I've turned off transitions in my visual state changes to no avail; the list still takes too long to load. I've also experimented by creating a fresh new project with a LLS inside of a Panorama, populating it with a button press to see the delay. It's almost instant. The only difference between that and my project seems to be the UserControl I've nested these lists inside of - can that be the cause of this bad performance?
Any suggestions are very much appreciated!
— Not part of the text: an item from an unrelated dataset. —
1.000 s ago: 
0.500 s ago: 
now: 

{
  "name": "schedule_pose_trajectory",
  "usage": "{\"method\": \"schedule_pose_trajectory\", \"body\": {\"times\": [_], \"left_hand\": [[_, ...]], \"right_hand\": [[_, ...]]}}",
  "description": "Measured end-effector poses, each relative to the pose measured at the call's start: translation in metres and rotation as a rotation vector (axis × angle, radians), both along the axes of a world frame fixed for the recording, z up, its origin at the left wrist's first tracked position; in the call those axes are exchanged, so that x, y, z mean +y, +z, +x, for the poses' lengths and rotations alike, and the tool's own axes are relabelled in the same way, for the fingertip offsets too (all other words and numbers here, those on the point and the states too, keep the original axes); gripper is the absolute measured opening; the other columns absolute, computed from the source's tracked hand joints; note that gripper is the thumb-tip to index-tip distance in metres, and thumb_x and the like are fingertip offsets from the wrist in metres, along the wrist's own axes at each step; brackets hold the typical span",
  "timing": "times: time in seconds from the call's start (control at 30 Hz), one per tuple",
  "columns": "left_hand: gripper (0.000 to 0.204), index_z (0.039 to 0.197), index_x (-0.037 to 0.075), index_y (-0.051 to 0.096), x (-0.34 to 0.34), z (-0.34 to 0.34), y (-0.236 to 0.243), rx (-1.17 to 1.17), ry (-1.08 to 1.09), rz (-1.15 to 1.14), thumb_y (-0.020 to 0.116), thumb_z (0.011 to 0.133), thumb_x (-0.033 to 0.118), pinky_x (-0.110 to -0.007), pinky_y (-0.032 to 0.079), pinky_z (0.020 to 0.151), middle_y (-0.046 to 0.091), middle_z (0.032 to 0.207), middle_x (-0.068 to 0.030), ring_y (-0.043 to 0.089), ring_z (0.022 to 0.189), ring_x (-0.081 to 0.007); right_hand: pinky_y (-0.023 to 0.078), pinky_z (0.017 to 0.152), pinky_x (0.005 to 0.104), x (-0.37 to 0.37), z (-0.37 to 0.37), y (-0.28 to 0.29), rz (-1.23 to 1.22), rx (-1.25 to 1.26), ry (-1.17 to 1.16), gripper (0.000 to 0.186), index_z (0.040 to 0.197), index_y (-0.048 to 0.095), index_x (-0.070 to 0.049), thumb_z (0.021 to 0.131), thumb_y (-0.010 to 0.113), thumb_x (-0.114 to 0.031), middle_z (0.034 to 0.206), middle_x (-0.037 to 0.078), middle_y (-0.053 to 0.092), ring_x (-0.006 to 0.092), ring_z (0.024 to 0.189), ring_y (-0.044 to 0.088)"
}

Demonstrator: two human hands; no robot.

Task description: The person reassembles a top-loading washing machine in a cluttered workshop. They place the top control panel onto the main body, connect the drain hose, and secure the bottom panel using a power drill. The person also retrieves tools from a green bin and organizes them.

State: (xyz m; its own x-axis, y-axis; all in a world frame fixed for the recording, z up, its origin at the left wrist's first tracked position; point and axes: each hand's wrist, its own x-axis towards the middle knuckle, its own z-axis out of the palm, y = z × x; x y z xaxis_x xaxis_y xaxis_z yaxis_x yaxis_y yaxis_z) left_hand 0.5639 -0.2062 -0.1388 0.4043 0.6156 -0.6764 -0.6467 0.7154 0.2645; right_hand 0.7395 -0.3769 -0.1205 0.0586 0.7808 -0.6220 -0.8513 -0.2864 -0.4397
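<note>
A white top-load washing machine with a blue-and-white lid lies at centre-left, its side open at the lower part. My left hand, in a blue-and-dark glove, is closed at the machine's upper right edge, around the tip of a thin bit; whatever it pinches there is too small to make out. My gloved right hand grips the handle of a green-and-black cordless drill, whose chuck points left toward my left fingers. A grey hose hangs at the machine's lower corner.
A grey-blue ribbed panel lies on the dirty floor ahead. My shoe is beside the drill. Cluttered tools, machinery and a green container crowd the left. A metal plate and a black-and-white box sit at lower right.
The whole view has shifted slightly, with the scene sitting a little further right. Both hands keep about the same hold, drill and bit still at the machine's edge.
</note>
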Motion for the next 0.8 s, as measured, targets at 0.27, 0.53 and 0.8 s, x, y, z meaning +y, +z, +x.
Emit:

For good measure, here's the class of the item I'm rendering:
public class SongModel
{
public Guid SongID { get; set; }
//public string SongFingerPrint { get; set; }
public Guid OwnerId { get; set; }
public string SongMD5 { get; set; }
public string Title { get; set; }
public string Artist { get; set; }
public string Album { get; set; }
public int TrackNumber { get; set; }
public int DiscNumber { get; set; }
public int Year { get; set; }
public string Genre { get; set; }
public double Length { get; set; }
}
Why do you use LongListSelector? Have you seen this ?
I mean, if an amount of the items is fixed and you do not use grouping, should be enough to use ListBox. Did you try that?